3.6 Quantile Binning of Features

To enhance robustness and reduce sensitivity to outliers, we converted few continuous features into categorical bins using quantile-based binning. Growth metrics such as land value growth, building value growth, and assessed growth were binned into four quantiles, with thresholds computed only on the training data to prevent information leakage. If quantile binning failed due to low cardinality (e.g., repeated values), we defaulted to equal-width binning. All binned variables were explicitly cast as categorical to ensure compatibility with tree-based models.

Additionally, we binned year built final into five quantiles to capture generational differences in construction periods. This replaced raw year values with interpretable ordinal categories. Original continuous features were removed after binning to avoid redundancy and reduce multicollinearity.

Code
# === Step 1: List your growth features ===
growth_features = ['land_value_growth', 'building_value_growth', 'assessed_growth']

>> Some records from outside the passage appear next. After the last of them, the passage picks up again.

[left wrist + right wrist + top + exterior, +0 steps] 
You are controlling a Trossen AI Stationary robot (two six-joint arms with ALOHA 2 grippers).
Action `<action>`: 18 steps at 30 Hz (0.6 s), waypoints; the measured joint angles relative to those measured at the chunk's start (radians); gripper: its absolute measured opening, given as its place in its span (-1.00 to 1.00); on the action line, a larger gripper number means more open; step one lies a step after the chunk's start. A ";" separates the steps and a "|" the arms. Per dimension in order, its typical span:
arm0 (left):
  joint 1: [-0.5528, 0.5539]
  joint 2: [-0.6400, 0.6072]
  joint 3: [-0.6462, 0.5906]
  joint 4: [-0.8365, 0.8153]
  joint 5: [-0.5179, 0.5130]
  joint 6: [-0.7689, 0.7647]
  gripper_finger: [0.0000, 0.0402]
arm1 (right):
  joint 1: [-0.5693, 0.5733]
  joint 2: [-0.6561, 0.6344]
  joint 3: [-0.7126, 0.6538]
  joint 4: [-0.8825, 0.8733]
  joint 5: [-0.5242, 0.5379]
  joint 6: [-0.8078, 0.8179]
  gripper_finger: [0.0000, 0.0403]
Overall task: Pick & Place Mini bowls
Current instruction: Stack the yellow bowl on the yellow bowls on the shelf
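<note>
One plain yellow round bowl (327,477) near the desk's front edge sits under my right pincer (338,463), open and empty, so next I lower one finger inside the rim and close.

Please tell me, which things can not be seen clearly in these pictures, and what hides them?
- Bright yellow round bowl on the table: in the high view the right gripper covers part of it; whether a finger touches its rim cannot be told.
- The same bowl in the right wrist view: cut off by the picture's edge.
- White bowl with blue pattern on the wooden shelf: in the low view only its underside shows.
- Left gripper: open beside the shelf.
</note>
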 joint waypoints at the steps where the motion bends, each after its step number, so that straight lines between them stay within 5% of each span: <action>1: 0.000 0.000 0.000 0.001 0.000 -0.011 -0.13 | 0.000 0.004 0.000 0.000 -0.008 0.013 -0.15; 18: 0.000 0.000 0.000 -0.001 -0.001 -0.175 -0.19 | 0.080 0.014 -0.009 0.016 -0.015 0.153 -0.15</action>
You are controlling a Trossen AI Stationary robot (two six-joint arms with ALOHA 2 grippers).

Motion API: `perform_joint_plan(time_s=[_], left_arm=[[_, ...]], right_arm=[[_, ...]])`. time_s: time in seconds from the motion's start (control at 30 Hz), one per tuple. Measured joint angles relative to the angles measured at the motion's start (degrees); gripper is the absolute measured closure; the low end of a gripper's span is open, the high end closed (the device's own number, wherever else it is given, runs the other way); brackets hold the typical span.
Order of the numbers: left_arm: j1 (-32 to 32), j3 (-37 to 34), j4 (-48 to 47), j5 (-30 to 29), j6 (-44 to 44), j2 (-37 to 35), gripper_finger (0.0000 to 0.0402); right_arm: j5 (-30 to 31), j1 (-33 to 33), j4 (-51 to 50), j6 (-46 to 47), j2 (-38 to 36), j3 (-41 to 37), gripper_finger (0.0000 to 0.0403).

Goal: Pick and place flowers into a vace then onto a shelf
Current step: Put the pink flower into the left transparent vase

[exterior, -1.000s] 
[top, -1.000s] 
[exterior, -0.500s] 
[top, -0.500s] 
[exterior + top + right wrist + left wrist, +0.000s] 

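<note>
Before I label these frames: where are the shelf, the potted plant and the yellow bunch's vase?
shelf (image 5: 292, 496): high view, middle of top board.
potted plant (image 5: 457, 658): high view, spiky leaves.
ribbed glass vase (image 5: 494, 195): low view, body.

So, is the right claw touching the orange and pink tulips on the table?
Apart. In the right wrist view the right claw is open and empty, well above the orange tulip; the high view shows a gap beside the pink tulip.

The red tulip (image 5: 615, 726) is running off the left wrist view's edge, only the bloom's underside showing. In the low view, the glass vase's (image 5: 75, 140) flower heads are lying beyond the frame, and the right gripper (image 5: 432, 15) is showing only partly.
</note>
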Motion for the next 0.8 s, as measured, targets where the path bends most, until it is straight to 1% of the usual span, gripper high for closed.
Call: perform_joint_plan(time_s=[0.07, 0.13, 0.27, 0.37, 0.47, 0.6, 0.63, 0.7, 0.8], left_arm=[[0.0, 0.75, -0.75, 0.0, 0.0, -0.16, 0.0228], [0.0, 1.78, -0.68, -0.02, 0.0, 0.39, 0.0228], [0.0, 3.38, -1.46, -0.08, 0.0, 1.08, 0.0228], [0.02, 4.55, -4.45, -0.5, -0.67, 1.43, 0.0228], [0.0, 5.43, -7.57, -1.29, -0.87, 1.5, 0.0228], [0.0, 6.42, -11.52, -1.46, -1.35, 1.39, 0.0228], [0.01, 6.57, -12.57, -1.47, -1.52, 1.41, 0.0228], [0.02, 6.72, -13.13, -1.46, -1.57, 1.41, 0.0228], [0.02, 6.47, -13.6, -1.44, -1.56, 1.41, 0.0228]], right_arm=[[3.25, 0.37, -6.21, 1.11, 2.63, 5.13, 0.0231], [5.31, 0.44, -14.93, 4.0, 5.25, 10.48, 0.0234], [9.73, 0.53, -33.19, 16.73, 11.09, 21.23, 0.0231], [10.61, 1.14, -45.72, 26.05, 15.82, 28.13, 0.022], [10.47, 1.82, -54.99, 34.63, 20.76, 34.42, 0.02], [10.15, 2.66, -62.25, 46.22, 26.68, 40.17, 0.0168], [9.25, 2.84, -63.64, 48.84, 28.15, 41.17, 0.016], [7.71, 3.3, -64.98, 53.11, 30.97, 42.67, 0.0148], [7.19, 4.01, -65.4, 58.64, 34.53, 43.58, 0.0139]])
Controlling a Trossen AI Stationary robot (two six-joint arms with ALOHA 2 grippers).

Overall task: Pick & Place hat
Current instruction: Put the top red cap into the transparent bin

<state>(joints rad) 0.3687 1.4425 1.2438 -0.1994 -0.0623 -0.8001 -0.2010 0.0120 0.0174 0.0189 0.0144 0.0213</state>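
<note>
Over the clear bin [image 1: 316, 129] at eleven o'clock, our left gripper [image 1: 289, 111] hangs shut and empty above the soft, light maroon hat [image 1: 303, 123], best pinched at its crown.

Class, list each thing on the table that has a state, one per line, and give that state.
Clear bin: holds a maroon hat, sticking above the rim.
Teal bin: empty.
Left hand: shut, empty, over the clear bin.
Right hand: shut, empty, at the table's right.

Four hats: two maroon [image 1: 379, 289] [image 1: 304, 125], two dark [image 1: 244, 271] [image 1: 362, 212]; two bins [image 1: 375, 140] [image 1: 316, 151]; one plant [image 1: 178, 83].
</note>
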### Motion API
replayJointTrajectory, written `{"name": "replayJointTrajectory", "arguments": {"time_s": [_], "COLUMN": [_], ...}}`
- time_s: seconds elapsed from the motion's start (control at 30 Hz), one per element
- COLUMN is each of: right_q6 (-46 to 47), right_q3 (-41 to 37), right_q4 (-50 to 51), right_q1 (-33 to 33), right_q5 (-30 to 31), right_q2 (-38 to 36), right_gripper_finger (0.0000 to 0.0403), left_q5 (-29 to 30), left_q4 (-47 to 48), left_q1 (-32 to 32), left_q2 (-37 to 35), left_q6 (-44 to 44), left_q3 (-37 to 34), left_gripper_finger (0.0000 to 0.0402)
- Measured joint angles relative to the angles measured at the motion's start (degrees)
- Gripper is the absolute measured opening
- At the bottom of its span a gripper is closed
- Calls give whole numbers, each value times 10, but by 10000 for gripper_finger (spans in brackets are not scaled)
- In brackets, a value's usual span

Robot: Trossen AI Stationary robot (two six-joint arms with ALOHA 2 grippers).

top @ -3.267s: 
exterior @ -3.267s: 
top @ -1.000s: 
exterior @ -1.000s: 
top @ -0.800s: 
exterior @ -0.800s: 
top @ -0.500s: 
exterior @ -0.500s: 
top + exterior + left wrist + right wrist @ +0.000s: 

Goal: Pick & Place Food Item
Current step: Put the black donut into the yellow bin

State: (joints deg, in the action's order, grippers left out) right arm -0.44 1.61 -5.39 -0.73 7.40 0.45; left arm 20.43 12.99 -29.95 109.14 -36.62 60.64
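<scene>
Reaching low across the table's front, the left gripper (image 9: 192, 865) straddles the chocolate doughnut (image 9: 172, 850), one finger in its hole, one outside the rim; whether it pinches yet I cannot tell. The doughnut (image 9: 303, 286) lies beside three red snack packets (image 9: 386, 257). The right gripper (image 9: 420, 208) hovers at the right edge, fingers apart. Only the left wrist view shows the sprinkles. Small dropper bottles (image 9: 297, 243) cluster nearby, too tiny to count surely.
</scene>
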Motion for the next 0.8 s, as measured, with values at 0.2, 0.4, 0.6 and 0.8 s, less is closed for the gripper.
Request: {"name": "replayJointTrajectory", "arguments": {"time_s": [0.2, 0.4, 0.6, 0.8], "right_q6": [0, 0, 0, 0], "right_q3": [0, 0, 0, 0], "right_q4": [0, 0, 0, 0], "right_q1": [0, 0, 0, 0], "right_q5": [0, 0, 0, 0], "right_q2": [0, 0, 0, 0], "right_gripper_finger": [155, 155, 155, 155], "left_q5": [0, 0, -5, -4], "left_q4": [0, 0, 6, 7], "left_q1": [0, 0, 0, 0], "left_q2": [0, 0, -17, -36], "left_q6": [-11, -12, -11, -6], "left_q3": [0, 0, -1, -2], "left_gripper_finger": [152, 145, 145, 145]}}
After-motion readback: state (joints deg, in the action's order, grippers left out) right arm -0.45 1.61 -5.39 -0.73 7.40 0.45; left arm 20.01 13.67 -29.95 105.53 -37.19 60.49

# === Step 2: Binning Function (train-based binning) ===
def bin_growth_feature_safe(train_df, test_df, feature, bins=4):
    try:
        # Quantile binning on train only
        train_df[f'{feature}_bin'], bin_edges = pd.qcut(train_df[feature], q=bins, labels=False, retbins=True, duplicates='drop')
        test_df[f'{feature}_bin'] = pd.cut(test_df[feature], bins=bin_edges, labels=False, include_lowest=True)
    except ValueError:
        # Fallback: Equal-width binning
        min_val = train_df[feature].min()
        max_val = train_df[feature].max()
        bin_edges = np.linspace(min_val, max_val, bins + 1)
        train_df[f'{feature}_bin'] = pd.cut(train_df[feature], bins=bin_edges, labels=False, include_lowest=True)
        test_df[f'{feature}_bin'] = pd.cut(test_df[feature], bins=bin_edges, labels=False, include_lowest=True)

    # Convert to category
    train_df[f'{feature}_bin'] = train_df[f'{feature}_bin'].astype('category')
    test_df[f'{feature}_bin'] = test_df[f'{feature}_bin'].astype('category')
    return train_df, test_df

# === Step 3: Apply to train_merged and test_merged ===
for feature in growth_features:
    train_merged, test_merged = bin_growth_feature_safe(train_merged, test_merged, feature)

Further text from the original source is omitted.